Un ancien Mercedes-Benz Unimog équipé d’un chasse-neige a été utilisé pour pousser les voitures hors de la forêt. Ils étaient tous écrasés, bien que le fils du propriétaire ait d’abord invité quelques bons amis et clients de longue date de son père à choisir les pièces dont ils avaient besoin et à acheter tout ce qui était récupérable, que ce soit pour des pièces ou pour la restauration. L’ensemble du processus a pris environ deux semaines. Le propriétaire est décédé il y a environ huit ans, comme mentionné ci-dessus, et les voitures ont disparu depuis environ cinq ans, de sorte que le cimetière n’est pas resté abandonné très longtemps.

L’héritage des voitures de Châtillon

Une grande majorité des habitants de Châtillon à qui j’ai parlé ont dit que les voitures ne les dérangeaient pas du tout, même si quelques-uns ont dit qu’ils n’étaient pas trop heureux des gens qui se sont présentés pour les voir il y a six ou sept ans. Les résidents de tous âges ont unanimement déclaré qu’ils avaient oublié les voitures, à l’exception de quelques-uns qui doivent encore dire aux étrangers « non, ils sont partis, vous êtes venus ici pour rien. » C’est la vie comme d’habitude à Châtillon.

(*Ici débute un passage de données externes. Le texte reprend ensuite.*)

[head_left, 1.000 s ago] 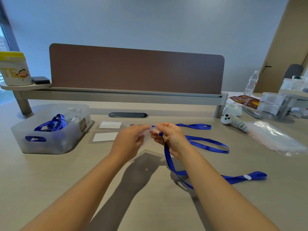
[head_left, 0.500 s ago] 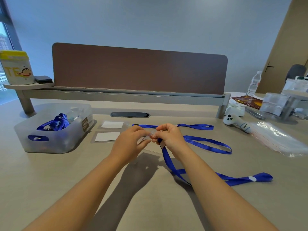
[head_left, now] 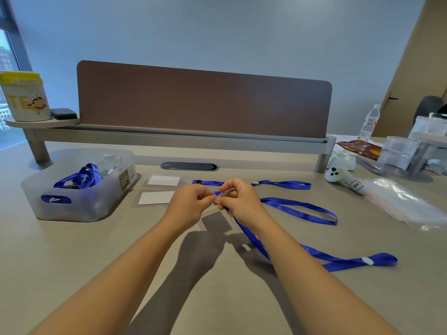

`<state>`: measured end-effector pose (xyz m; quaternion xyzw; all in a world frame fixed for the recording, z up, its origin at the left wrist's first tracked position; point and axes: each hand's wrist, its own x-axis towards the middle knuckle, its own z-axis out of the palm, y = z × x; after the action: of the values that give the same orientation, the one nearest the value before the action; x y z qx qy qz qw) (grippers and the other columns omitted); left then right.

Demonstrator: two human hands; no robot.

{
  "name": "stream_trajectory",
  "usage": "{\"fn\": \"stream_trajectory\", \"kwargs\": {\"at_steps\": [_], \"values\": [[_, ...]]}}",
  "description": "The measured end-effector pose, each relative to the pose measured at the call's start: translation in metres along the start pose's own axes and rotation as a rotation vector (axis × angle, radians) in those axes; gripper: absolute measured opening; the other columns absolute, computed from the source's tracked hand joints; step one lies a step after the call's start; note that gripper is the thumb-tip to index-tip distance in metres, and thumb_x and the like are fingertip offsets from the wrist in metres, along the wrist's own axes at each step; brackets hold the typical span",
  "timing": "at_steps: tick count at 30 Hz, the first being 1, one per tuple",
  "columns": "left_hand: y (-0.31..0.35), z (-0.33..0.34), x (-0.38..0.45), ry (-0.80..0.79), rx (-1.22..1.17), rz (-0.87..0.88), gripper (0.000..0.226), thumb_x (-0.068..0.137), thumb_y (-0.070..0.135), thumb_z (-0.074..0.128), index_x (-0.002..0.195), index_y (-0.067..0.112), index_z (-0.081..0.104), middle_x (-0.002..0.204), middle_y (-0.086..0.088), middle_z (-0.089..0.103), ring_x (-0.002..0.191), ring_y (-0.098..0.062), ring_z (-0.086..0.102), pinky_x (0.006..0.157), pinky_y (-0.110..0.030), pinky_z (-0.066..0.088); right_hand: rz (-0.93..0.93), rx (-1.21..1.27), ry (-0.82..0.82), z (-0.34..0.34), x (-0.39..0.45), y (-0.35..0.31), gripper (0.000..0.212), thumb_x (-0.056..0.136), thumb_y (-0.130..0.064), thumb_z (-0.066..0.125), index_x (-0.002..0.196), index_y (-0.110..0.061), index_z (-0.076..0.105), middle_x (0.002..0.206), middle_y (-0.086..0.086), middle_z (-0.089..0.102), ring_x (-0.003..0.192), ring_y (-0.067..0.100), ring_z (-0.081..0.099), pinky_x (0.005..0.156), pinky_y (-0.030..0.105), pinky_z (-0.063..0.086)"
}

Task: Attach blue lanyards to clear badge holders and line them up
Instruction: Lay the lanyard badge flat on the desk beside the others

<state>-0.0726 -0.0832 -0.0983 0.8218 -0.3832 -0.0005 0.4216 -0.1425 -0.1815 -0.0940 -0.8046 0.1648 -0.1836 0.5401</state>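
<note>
Your left hand (head_left: pixel 187 204) and right hand (head_left: pixel 238 201) both pinch the top of a clear badge holder (head_left: pixel 223 195) just above the surface (head_left: pixel 72 262). Your right hand also grips the clip end of a blue lanyard (head_left: pixel 300 252), which trails across the surface to your right.

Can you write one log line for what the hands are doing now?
left hand: pinches clear holder | right hand: pinches lanyard clip | step: attaching

A yellow-lidded tub (head_left: pixel 25 97) is sitting on a corner shelf (head_left: pixel 43 122) beside a small black case (head_left: pixel 63 113). A water bottle (head_left: pixel 369 122) is standing far right, behind a snack packet (head_left: pixel 360 150).
</note>
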Motion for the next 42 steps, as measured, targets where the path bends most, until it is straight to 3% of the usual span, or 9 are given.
{"fn": "stream_trajectory", "kwargs": {"at_steps": [8, 11, 15, 20, 24, 29, 33, 36, 42], "values": [[-0.001, -0.002, -0.001, 0.003, 0.017, -0.008, 0.015, 0.086, 0.014, 0.051, 0.089, 0.003, 0.061, 0.081, -0.004, 0.054, 0.077, -0.017, 0.050, 0.071, -0.030, 0.042, -0.014, -0.001, -0.003, 0.004, -0.001, -0.001, 0.016, 0.088, -0.001, 0.054, 0.090, -0.015, 0.047, 0.091, 0.008, 0.057, 0.067, 0.006, 0.054, 0.063, 0.016, 0.047], [-0.003, -0.002, -0.002, 0.021, 0.018, -0.007, 0.012, 0.086, 0.013, 0.051, 0.085, 0.003, 0.059, 0.079, -0.004, 0.052, 0.074, -0.017, 0.049, 0.061, -0.025, 0.041, -0.027, -0.013, -0.004, 0.007, 0.000, -0.001, 0.023, 0.088, -0.001, 0.053, 0.081, -0.021, 0.046, 0.090, 0.008, 0.056, 0.068, 0.008, 0.054, 0.066, 0.019, 0.048], [-0.007, -0.002, -0.003, 0.048, 0.044, 0.006, 0.009, 0.085, 0.012, 0.052, 0.077, 0.008, 0.053, 0.079, -0.006, 0.052, 0.072, -0.018, 0.048, 0.059, -0.020, 0.039, -0.057, -0.028, 0.017, 0.013, -0.001, -0.002, 0.033, 0.087, 0.000, 0.053, 0.073, -0.028, 0.042, 0.085, 0.006, 0.055, 0.068, 0.009, 0.053, 0.067, 0.021, 0.048], [-0.011, -0.012, -0.008, 0.096, -0.097, 0.026, 0.014, 0.085, 0.019, 0.054, 0.089, 0.007, 0.060, 0.089, -0.007, 0.058, 0.083, -0.018, 0.051, 0.066, -0.022, 0.042, -0.035, 0.124, -0.001, 0.013, 0.000, -0.009, 0.026, 0.088, -0.001, 0.053, 0.078, -0.023, 0.043, 0.076, 0.002, 0.058, 0.065, 0.011, 0.055, 0.066, 0.021, 0.049], [-0.016, -0.018, -0.020, 0.036, -0.171, 0.033, 0.029, 0.079, 0.021, 0.061, 0.107, 0.013, 0.056, 0.106, -0.002, 0.058, 0.101, -0.015, 0.051, 0.087, -0.030, 0.041, 0.015, 0.261, -0.028, 0.011, 0.001, -0.014, 0.020, 0.087, -0.004, 0.056, 0.085, -0.019, 0.043, 0.076, 0.002, 0.062, 0.061, 0.013, 0.055, 0.058, 0.021, 0.045], [-0.025, -0.022, -0.022, 0.186, -0.073, 0.092, 0.023, 0.082, 0.001, 0.053, 0.103, 0.005, 0.062, 0.105, -0.016, 0.066, 0.091, -0.022, 0.057, 0.079, -0.028, 0.043, 0.107, 0.208, -0.037, 0.013, -0.002, -0.011, 0.021, 0.085, -0.011, 0.061, 0.094, -0.012, 0.042, 0.076, 0.004, 0.058, 0.054, 0.012, 0.051, 0.051, 0.022, 0.040], [-0.037, -0.029, -0.017, 0.299, 0.116, 0.152, 0.023, 0.084, 0.000, 0.051, 0.103, 0.005, 0.063, 0.103, -0.018, 0.068, 0.092, -0.031, 0.060, 0.076, -0.029, 0.042, 0.193, 0.064, -0.140, 0.005, -0.004, -0.003, 0.010, 0.087, -0.022, 0.058, 0.080, -0.016, 0.053, 0.073, 0.003, 0.063, 0.049, 0.009, 0.047, 0.048, 0.019, 0.039], [-0.052, -0.032, -0.019, 0.266, 0.246, 0.151, 0.025, 0.086, 0.002, 0.049, 0.106, 0.008, 0.062, 0.110, -0.015, 0.066, 0.099, -0.032, 0.058, 0.081, -0.037, 0.047, 0.190, -0.141, -0.146, 0.001, -0.002, 0.006, 0.016, 0.087, -0.013, 0.056, 0.071, -0.017, 0.054, 0.068, 0.002, 0.061, 0.056, 0.008, 0.052, 0.053, 0.020, 0.041], [-0.074, -0.016, -0.037, -0.127, 0.672, 0.083, 0.025, 0.089, 0.014, 0.044, 0.110, 0.014, 0.058, 0.122, -0.008, 0.059, 0.110, -0.027, 0.049, 0.092, -0.038, 0.041, 0.121, -0.721, 0.044, 0.011, -0.005, 0.027, 0.023, 0.093, -0.010, 0.042, 0.110, -0.011, 0.057, 0.111, 0.006, 0.062, 0.103, 0.021, 0.056, 0.092, 0.033, 0.044]]}}
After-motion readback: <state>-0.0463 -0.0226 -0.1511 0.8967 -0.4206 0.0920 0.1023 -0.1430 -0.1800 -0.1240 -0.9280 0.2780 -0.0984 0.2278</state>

Il y a encore quelques signes de la présence canadienne dans la région. Il y a notamment un immense totem au centre-ville de Virton que l’ARC a offert aux fonctionnaires de la ville avant leur départ en 1967 pour les remercier de leur hospitalité. Quelques voitures conduites par des soldats dans les années 1950 et 1960 sont encore présentes aujourd’hui, il n’est pas rare de voir des Pontiacs et des Lincolns classiques dans la région. La base militaire de Marville a été abandonnée de temps en temps depuis que la France a quitté l’OTAN. Actuellement, de nombreux bâtiments sont inoccupés, bien que quelques entreprises s’y soient installées et – contrairement à ce que les responsables de la ville aiment à admettre – une poignée de familles ont transformé d’anciens bâtiments de l’armée en maisons et vivent réellement sur la base. Dans l’ensemble, c’est devenu un endroit plutôt décrépit et déprimant, la version française de the Hills Have Eyes pourrait y être filmée.

Le propriétaire de la boutique n’était pas le seul habitant de Châtillon à aimer s’accrocher aux vieilles voitures, et il y a une Renault Super 5 abandonnée du début des années 1990 dans un champ pas trop loin de la forêt. Je considère que c’est un prix de consolation pour ceux qui font un voyage en Belgique pour admirer 200 classiques et ne trouvent que des pneus, des jantes et des aiguilles de pin.